I believe Althouse may have never encountered a woman adopting this technique -- or at least not recognizing it. But I am willing to bet many men recognized the gambit: I am a Woman, until I am losing, and then I Am A Little Girl. It works, because men fall for it -- this is one of those things where the Patriarchy benefits women, because men instinctively want to protect a woman that they think is frightened or in danger.

So now Althouse runs a post about Kavanaugh that ISN'T asking him to confess to black-out amnesia; my cynicism is this so that, at a later date, she can point to it as proof of aloof-professor neutrality (as I mentioned in a previous comment, I believe Cruel Neutrality™ now belongs to rhhardin).

Except when the lynch mob was in high dudgeon she provided tacit support of Feinstein et all: Ford was closer to the truth because of __________. Or maybe ________. It's like we're watching "The Wheel of Fortune" and are supposed to pretend that we can't figure out what letter to use for ABOR_ION.

The "Forget it, Jake: it's Chinatown" or "I'm shocked, shocked" sign-off can be salt-and-peppered here as desired.

I am Laslo.

Roughcoat said...

As I stated in a post yesterday, I'll start to really worry only when they stop picking up the garbage on Thursday. I am not being facetious.

You all need to cultivate perspective. (I thought I'd say "you" in imitation of buwaya's grimly erudite pronouncements). Watch the village scene in "Come and See". That's what real bad times look like. Nobody here has experienced bad times to that degree. You can be distressed when the Einsatzkommando rolls into your town. What's happening now is just a whole lot of crap. We'll get through it, and over it.

Lewis Wetzel said...

Freder Fredersen wrote:
Judge, even being a blackout drunk, could certainly shed light on whether or not Kavanaugh was such a responsible drinker.
No. Judge was a confessed hard core alcoholic at the time. Why would anyone trust his memory?

Carol said...

Ha ha ha! Yeah, people like this writer *loved* that.

Please, they're trying to talk to us dim flyover types..we all loves us some John Wayne.

Roughcoat said...

Laslo, great post.
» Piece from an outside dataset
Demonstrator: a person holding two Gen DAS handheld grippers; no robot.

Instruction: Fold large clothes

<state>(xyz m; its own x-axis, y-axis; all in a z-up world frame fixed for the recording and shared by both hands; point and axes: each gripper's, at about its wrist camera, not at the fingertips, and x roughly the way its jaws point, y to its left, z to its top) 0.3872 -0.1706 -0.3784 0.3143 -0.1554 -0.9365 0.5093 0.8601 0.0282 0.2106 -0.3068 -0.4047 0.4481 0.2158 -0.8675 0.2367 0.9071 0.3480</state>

You are, and have been, batting 1000.

hombre said...

Toxic male aggression, Alexandra, would be if some man read this piece, waited for you in the parking lot and punched you out.

Toxic male aggression held in check, Alexandra, is what allows you and other feminist bimbos, to write divisive trash and then ponce around like you have done something courageous and noble.

Wonder Woman, Lara Croft and Riley North are fictional characters they can’t protect you. Male self-restraint protects you. Without it you couldn’t walk to Starbucks by yourself.

Saint Croix said...

Do they want abortion so much, or do they like the political power and money of the pro-choice groups?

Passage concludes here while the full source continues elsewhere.